# KASR's Bomb via Lottery!



## KASR (Aug 2, 2006)

Who is this KASR guy anyways?? I dunno - word on the street says he likes to bomb people - but since I'm the democratic kind of cat (Here and Here) I thought I'd relive a little of the glory years and show everyone how the OG's of Clubstogie used to roll! (before the assimilation by Puff that is.) :boxing:

So here are the rules:

Suggest a member you feel needs to be humbled...or humiliated. You decide.
 ONE VOTE PER PERSON - duplicates will be deleted, destroyed, mangled and otherwise disregarded
Tell me two things you know about them: hobbies, interests, cigars they have wanted to try, favorite liquor or beer....really just anything. I want to know my enemy! lol
Whoever you choose must have been a member for more than 90-days active and a minimum ring-gauge of 90. Sorry newbs...I just don't think you can handle this. 
Post in this thread the information - everything BUT the addy, of course. We don't want any creeper cakes.
 It all ends at 11:59PM this Saturday, so get those votes in.

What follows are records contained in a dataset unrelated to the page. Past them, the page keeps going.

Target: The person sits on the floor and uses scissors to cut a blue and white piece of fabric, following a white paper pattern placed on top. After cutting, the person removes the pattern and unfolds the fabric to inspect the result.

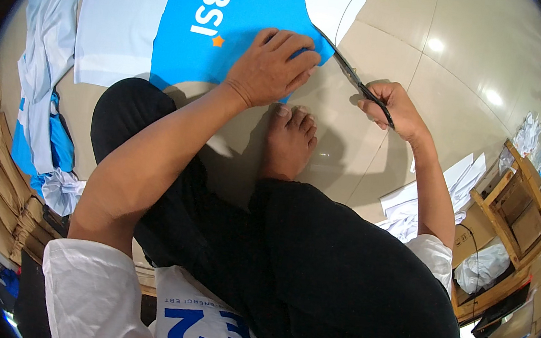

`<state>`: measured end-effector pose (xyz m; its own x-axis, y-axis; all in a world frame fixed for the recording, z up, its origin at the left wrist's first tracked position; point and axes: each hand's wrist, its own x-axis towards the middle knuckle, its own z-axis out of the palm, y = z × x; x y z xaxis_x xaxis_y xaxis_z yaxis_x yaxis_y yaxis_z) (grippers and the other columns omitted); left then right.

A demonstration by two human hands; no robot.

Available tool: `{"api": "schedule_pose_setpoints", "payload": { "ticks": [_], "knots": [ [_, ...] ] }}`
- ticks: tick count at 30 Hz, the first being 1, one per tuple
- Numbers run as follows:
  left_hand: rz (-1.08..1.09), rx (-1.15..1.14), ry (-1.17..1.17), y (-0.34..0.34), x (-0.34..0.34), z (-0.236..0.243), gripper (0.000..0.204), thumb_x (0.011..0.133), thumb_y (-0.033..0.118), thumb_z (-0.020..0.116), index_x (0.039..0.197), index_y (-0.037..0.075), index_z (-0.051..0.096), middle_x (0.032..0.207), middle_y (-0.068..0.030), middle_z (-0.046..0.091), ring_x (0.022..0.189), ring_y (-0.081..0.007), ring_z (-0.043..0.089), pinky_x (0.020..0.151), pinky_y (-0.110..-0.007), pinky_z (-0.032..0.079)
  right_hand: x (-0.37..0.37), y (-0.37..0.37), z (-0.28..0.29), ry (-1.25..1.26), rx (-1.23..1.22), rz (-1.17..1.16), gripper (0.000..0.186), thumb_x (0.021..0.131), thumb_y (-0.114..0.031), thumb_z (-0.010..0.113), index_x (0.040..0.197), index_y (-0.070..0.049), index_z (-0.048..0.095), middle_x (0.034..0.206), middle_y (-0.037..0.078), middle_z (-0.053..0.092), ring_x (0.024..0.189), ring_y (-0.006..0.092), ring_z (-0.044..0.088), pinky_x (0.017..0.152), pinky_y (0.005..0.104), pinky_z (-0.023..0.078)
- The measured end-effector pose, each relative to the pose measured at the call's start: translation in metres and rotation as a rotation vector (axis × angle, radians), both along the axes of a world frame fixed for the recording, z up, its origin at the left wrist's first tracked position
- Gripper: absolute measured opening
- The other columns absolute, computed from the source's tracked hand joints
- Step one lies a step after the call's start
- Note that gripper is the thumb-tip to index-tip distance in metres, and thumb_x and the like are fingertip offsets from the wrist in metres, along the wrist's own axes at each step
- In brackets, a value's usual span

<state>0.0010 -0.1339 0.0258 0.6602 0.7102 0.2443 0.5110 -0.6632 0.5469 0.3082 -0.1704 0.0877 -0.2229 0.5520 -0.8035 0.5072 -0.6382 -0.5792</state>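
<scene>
Bright-blue printed fabric panel point(247, 0): left hand point(268, 68) grasps its lower right corner. Right of panel, right hand point(396, 108) clenched around dark metal scissors point(351, 73), blades at panel's edge.

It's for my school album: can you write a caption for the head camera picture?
The left hand holds blue cloth while the right hand holds black scissors at its edge.

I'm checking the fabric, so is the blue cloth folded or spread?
Spread: the blue cloth lies mostly flat on the floor, its printed side showing, with the left hand at its edge.
</scene>
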Motion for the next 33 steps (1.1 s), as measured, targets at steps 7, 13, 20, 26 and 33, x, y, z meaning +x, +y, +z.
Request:
{"api": "schedule_pose_setpoints", "payload": {
  "ticks": [7, 13, 20, 26, 33],
  "knots": [
    [-0.014, -0.011, 0.006, 0.000, -0.001, 0.001, 0.022, 0.100, 0.024, 0.071, 0.119, 0.016, 0.064, 0.127, -0.0059, 0.063, 0.118, -0.0274, 0.062, 0.104, -0.048, 0.044, -0.011, 0.004, 0.001, 0.007, -0.015, -0.049, 0.030, 0.088, -0.006, 0.067, 0.063, -0.010, 0.050, 0.056, -0.005, 0.046, 0.048, 0.0032, 0.038, 0.048, 0.0245, 0.028],
    [-0.008, -0.017, -0.006, 0.000, 0.000, 0.000, 0.023, 0.099, 0.023, 0.071, 0.120, 0.015, 0.064, 0.127, -0.0061, 0.063, 0.118, -0.0278, 0.062, 0.104, -0.048, 0.044, -0.017, 0.004, 0.001, 0.004, -0.002, -0.063, 0.029, 0.089, -0.005, 0.066, 0.064, -0.010, 0.051, 0.057, -0.005, 0.046, 0.048, 0.0033, 0.038, 0.048, 0.0244, 0.028],
    [-0.010, -0.006, -0.004, 0.000, -0.001, 0.001, 0.024, 0.099, 0.022, 0.071, 0.121, 0.015, 0.064, 0.128, -0.0066, 0.063, 0.118, -0.0279, 0.062, 0.104, -0.048, 0.044, -0.019, -0.001, -0.001, 0.026, 0.008, -0.092, 0.033, 0.091, -0.011, 0.072, 0.064, -0.010, 0.053, 0.055, -0.005, 0.048, 0.046, 0.0035, 0.041, 0.046, 0.0244, 0.029],
    [-0.011, -0.012, -0.002, -0.001, -0.001, -0.001, 0.024, 0.099, 0.022, 0.071, 0.121, 0.015, 0.063, 0.129, -0.0066, 0.062, 0.119, -0.0281, 0.062, 0.104, -0.048, 0.044, -0.023, -0.012, -0.007, 0.030, 0.036, -0.143, 0.040, 0.093, -0.018, 0.078, 0.062, -0.011, 0.053, 0.051, -0.004, 0.048, 0.044, 0.0042, 0.042, 0.044, 0.0250, 0.030],
    [-0.007, 0.001, -0.016, 0.000, -0.001, 0.000, 0.024, 0.099, 0.023, 0.071, 0.121, 0.015, 0.063, 0.130, -0.0066, 0.063, 0.120, -0.0283, 0.062, 0.105, -0.048, 0.044, -0.023, -0.015, -0.011, 0.015, 0.054, -0.147, 0.043, 0.092, -0.018, 0.078, 0.060, -0.011, 0.051, 0.051, -0.005, 0.048, 0.045, 0.0042, 0.040, 0.044, 0.0254, 0.029]
  ]
}}
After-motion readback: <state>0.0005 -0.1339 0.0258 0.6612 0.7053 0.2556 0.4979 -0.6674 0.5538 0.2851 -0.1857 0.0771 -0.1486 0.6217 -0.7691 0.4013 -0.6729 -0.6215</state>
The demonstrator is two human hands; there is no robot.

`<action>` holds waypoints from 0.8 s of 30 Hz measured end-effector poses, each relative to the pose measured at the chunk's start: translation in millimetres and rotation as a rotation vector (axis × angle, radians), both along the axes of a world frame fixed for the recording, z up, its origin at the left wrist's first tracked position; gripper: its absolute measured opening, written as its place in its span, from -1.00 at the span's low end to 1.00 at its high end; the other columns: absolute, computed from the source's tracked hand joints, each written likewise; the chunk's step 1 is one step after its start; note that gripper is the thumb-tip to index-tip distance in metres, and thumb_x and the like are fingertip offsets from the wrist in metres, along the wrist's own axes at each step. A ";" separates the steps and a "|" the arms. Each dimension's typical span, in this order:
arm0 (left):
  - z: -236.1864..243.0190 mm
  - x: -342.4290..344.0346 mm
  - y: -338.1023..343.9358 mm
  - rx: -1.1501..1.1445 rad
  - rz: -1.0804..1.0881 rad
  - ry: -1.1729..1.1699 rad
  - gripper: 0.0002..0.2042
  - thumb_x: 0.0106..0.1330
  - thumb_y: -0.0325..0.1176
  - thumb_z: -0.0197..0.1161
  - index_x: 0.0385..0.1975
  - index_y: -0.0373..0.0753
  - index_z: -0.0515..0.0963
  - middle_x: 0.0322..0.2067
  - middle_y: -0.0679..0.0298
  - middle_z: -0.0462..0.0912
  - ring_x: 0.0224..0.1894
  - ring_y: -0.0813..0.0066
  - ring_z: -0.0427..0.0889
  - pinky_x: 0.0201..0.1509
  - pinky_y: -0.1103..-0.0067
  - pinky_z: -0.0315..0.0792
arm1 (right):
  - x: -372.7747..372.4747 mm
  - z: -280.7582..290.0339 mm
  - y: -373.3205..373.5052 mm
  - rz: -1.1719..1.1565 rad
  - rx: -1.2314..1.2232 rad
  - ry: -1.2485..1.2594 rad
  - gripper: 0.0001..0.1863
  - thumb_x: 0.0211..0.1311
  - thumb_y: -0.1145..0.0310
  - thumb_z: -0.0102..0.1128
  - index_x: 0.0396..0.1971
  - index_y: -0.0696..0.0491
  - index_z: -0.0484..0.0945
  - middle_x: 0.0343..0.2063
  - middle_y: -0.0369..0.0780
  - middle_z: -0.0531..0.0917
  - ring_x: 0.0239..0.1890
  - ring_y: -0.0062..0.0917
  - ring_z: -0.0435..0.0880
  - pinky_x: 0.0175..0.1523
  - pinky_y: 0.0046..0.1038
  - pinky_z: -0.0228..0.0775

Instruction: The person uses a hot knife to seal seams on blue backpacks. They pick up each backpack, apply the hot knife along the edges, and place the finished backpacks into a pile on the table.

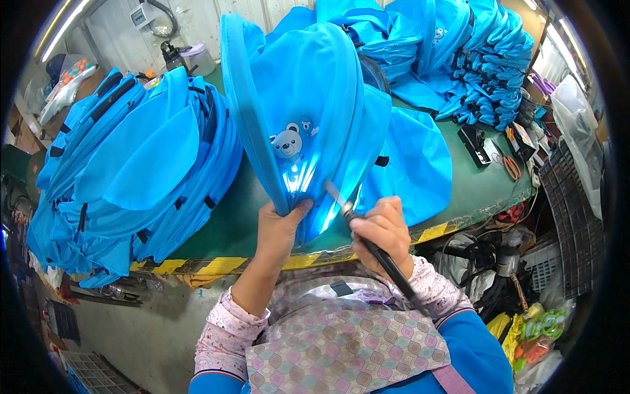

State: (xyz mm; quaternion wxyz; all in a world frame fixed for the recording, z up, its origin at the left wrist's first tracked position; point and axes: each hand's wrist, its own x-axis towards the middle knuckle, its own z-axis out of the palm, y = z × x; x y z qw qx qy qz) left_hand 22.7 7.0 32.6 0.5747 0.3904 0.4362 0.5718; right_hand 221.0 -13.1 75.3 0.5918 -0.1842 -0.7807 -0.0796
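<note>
A bright blue fabric canopy (308, 85) with a printed bear stands on the green table in front of me. My left hand (279, 226) is closed on the canopy's gathered lower corner, thumb pressed on top. To the right of that corner, my right hand (384, 230) is wrapped round a black-handled tool (387, 262). Its metal tip points up and left at the canopy's lower folds and is blurred, so I cannot tell its kind or whether it touches the cloth. Bright patches of light lie on the fabric near both hands.
A stack of blue canopies (138, 151) lies at the left; more blue canopies (485, 59) are piled at the back right. Orange-handled scissors (511, 167) and an open black box (474, 146) lie on the right. Yellow-black tape (223, 265) lines the table's front edge.
</note>
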 end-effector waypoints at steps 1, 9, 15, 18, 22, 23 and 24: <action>-2.9 0.2 0.6 0.042 0.001 0.011 -0.77 0.24 -0.49 0.43 -0.12 -0.31 0.65 -0.18 0.27 0.72 -0.18 0.53 0.66 -0.04 0.55 0.51 | 1.1 -0.3 3.6 -0.106 -0.023 -0.027 -0.60 0.00 0.38 0.45 -0.09 0.03 0.60 -0.37 -0.29 0.65 -0.31 -0.40 0.58 -0.17 -0.33 0.34; -32.1 -8.1 -34.4 0.606 0.253 0.255 -0.68 0.34 -0.45 0.34 0.03 -0.34 0.45 -0.12 0.30 0.54 -0.14 0.64 0.50 -0.10 0.63 0.42 | -6.3 -28.9 66.8 -0.202 -0.017 0.119 -0.29 -0.05 0.47 0.55 0.16 0.04 0.41 0.20 0.01 0.51 0.20 -0.02 0.46 0.24 -0.13 0.36; -38.0 -8.7 -27.2 0.277 0.202 0.192 -0.82 0.33 -0.49 0.34 -0.14 -0.29 0.51 -0.29 0.38 0.58 -0.32 0.69 0.51 -0.28 0.70 0.40 | -8.1 -11.2 32.7 -0.260 -0.078 0.112 -0.46 -0.03 0.63 0.46 0.03 0.11 0.53 -0.14 -0.08 0.69 -0.09 -0.20 0.60 0.02 -0.24 0.42; -32.2 1.7 -19.6 0.242 0.184 0.035 -0.82 0.31 -0.53 0.36 -0.20 -0.27 0.48 -0.28 0.34 0.60 -0.29 0.63 0.57 -0.27 0.67 0.44 | -11.3 -3.1 4.8 -0.008 -0.273 0.196 -0.65 0.03 0.58 0.37 -0.11 0.12 0.62 -0.50 -0.19 0.59 -0.47 -0.34 0.48 -0.31 -0.31 0.29; -18.2 8.1 -18.0 0.314 0.210 -0.022 -0.80 0.33 -0.52 0.34 -0.25 -0.21 0.41 -0.32 0.36 0.59 -0.31 0.70 0.53 -0.32 0.72 0.37 | -17.9 0.6 -3.9 0.074 -0.069 -0.001 -0.64 -0.05 0.50 0.34 -0.15 0.09 0.64 -0.63 -0.36 0.50 -0.62 -0.50 0.37 -0.43 -0.42 0.13; -14.6 7.4 -18.7 0.303 0.204 -0.021 -0.81 0.33 -0.52 0.34 -0.25 -0.21 0.41 -0.32 0.37 0.58 -0.32 0.71 0.52 -0.33 0.72 0.36 | -18.8 1.0 -3.2 0.082 -0.081 -0.047 -0.63 -0.09 0.51 0.34 -0.16 0.08 0.65 -0.65 -0.40 0.49 -0.63 -0.53 0.37 -0.43 -0.43 0.13; -11.9 8.2 -19.8 0.301 0.199 -0.039 -0.81 0.33 -0.51 0.34 -0.25 -0.20 0.41 -0.33 0.37 0.58 -0.32 0.72 0.51 -0.34 0.73 0.35 | -22.3 0.1 -2.1 0.086 -0.060 -0.055 -0.60 -0.16 0.51 0.34 -0.17 0.08 0.65 -0.67 -0.44 0.49 -0.64 -0.57 0.36 -0.44 -0.45 0.11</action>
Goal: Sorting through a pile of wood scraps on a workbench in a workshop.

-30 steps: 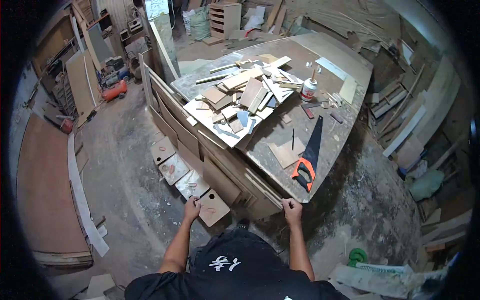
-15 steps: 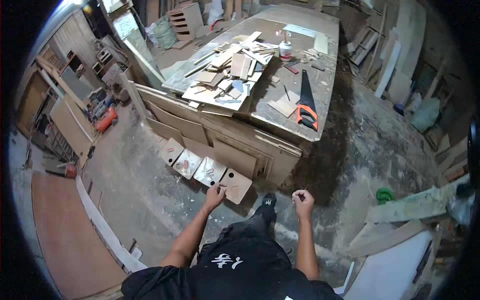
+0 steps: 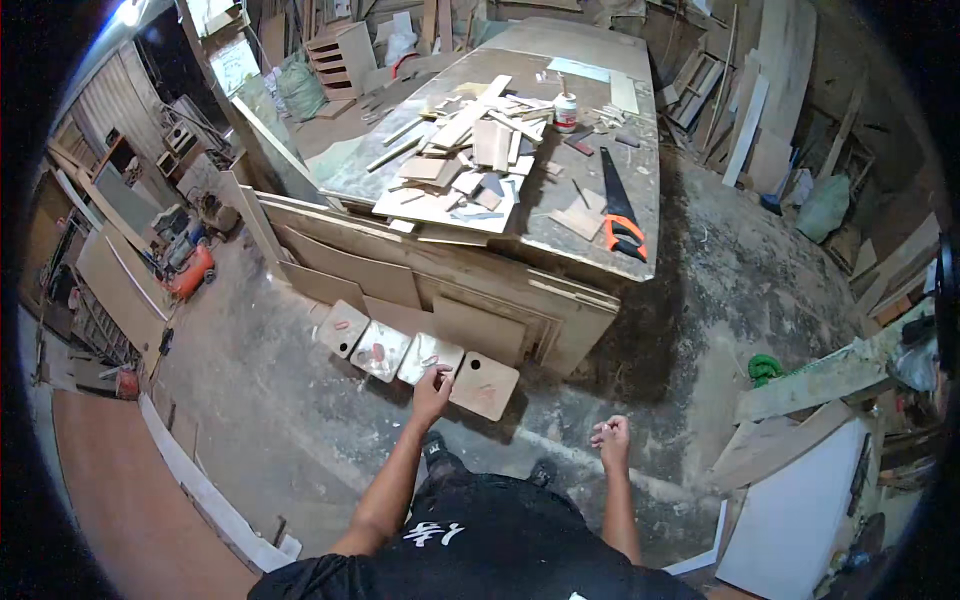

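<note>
My left hand (image 3: 431,390) is closed in front of four square wooden pieces (image 3: 483,390) with rounded corners, standing in a row low beside the workbench. Dark holes and reddish marks show on some. What its fingers hold is too small to make out. My right hand (image 3: 611,439) hangs to the right over the floor, fingers loosely curled and apart, holding nothing visible. On the bench (image 3: 560,245) lie a heap of wood offcuts (image 3: 460,140), a black and orange handsaw (image 3: 624,237) and a white glue bottle (image 3: 565,114).
Sheet boards (image 3: 350,265) lean along the bench's near side. A red compressor (image 3: 192,275) stands at the left, near a large curved reddish panel (image 3: 130,480). A white board (image 3: 785,510) lies at the lower right. Timber scraps and sacks (image 3: 820,210) line the right wall.
I have stepped back from the bench, so it sits higher and farther in view. My right hand has left the bench's corner and moved down and right.
</note>
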Motion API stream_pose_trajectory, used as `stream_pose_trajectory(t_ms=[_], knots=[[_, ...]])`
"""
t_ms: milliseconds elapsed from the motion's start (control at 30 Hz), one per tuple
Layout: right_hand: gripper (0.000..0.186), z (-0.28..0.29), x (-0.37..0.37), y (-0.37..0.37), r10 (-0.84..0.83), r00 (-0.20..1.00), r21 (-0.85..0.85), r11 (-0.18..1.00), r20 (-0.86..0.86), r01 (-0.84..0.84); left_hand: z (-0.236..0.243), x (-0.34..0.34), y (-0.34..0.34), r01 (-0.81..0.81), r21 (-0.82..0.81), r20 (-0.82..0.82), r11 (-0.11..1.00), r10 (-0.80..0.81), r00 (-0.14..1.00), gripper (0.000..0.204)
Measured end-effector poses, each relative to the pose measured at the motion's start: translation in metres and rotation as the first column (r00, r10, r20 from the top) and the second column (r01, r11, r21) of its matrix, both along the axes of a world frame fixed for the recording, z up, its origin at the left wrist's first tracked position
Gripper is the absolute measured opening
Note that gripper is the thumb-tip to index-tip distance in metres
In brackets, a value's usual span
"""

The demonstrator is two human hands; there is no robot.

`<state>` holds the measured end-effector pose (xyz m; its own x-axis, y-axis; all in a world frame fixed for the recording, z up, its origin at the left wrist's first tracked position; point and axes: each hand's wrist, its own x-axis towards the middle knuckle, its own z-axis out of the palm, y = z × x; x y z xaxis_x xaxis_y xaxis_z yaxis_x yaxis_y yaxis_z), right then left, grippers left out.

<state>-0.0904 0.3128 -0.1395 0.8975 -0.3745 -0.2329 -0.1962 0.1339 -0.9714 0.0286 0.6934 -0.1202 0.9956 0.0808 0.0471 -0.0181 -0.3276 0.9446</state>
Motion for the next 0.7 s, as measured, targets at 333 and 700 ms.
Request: stream_pose_trajectory(t_ms=[333,700], knots=[[0.007,0.025,0.130,0.189,0.267,0.964,-0.058,0.962,-0.002,-0.267,0.011,0.021,0.242,-0.202,-0.022,-0.078,0.979,0.200,0.977,0.023],[0.009,0.019,0.125,0.244,0.271,0.949,-0.060,0.957,-0.163,-0.284,0.015,0.093,0.303,-0.267,-0.036,-0.161,0.963,0.258,0.953,0.026]])
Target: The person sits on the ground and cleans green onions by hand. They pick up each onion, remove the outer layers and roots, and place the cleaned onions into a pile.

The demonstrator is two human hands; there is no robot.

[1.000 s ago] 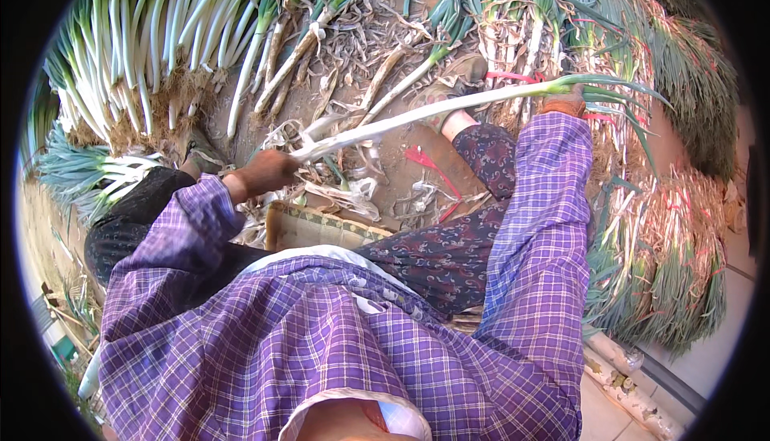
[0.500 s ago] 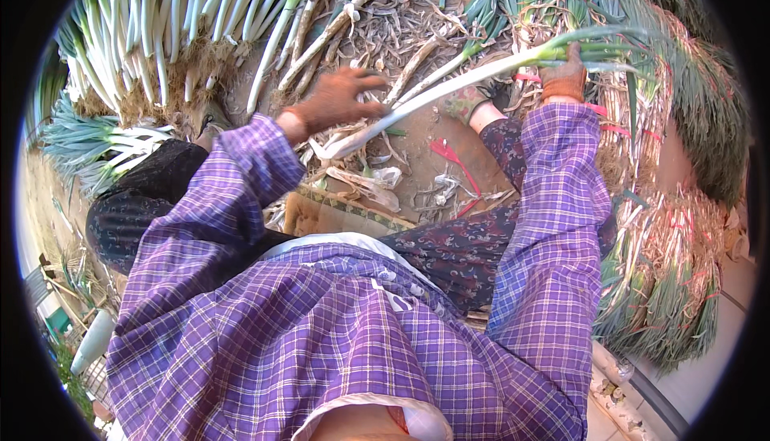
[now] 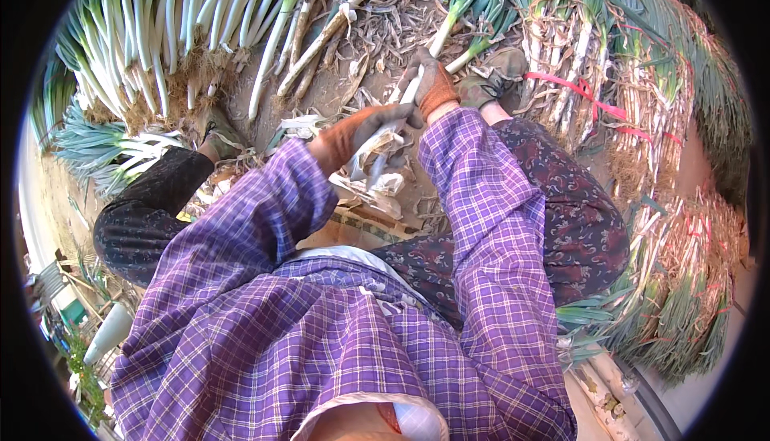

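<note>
"Near centre, reaching how?"
"Inward with left hand [image 3: 362,130] angled across leek stalk [image 3: 411,89]; cannot tell whether gripping. Just beyond, clamped on it with right hand [image 3: 434,85]."
"And far left?"
"Showing fanned-out leeks [image 3: 170,20], roots nearest."

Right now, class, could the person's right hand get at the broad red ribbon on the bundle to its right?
Probably not at once: the right hand seems closed around a pale stalk, so that grip would likely need freeing first. The broad red ribbon lies uncovered.
</note>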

That's it gang...pretty simple stuff. So tell me....who needs an @$$-pounding?


----------



## kozzman555 (Sep 10, 2011)

I think that...

KASR needs an a$$pounding. He likes Ashton VSG's and Camacho 10th Anny's, as well as poker.


----------



## KASR (Aug 2, 2006)

kozzman555 said:


> I think that...
> 
> KASR needs an a$$pounding. He likes Ashton VSG's and Camacho 10th Anny's, as well as poker.


While this is true, I'm not going to bomb myself...wouldn't that be suicide? D'oh! :scared:


----------



## Staxed (Oct 16, 2011)

My vote is going to have to go to teedles915, who seems to think it's ok to make up reasons to pass his MAWs off to unsuspecting noobs. I don't know what kind of sick world he lives in where this is funny and acceptable, but he deserves punishment.

I might not know a lot about him, I do know he likes to hang out in chat and give excellent advice to people. I've seen him talking about 601s, Oliva V Maduro's, WOAMs, and Padron Anniversary's lately...


----------



## kozzman555 (Sep 10, 2011)

Staxed said:


> My vote is going to have to go to teedles915, who seems to think it's ok to make up reasons to pass his MAWs off to unsuspecting noobs. I don't know what kind of sick world he lives in where this is funny and acceptable, but he deserves punishment.
> 
> I might not know a lot about him, I do know he likes to hang out in chat and give excellent advice to people. I've seen him talking about 601s, Oliva V Maduro's, WOAMs, and Padron Anniversary's lately...


I'll second t-dubs


----------



## Rav (Oct 10, 2011)

I am with Staxed... Teedlesneedsbe shown some old school destruction. The dude gave me his MAW out of nowhere, he's pretty much a big deal.


----------



## BMack (Dec 8, 2010)

One person I haven't seen a whole lot of bombing activity to that deserves it is Shawn(thebayratt).


----------



## kapathy (Nov 20, 2010)

I think you should bomb squid agent 007. He's terrorizing innocent bystanders and is hiding within anonymity. Of course if you do get him there is quite the bounty on his head, and you will be rewarded very well.


----------



## KASR (Aug 2, 2006)

Keep the votes coming!


----------



## NoShhhSherlock (Mar 30, 2011)

BMack said:


> One person I haven't seen a whole lot of bombing activity to that deserves it is Shawn(thebayratt).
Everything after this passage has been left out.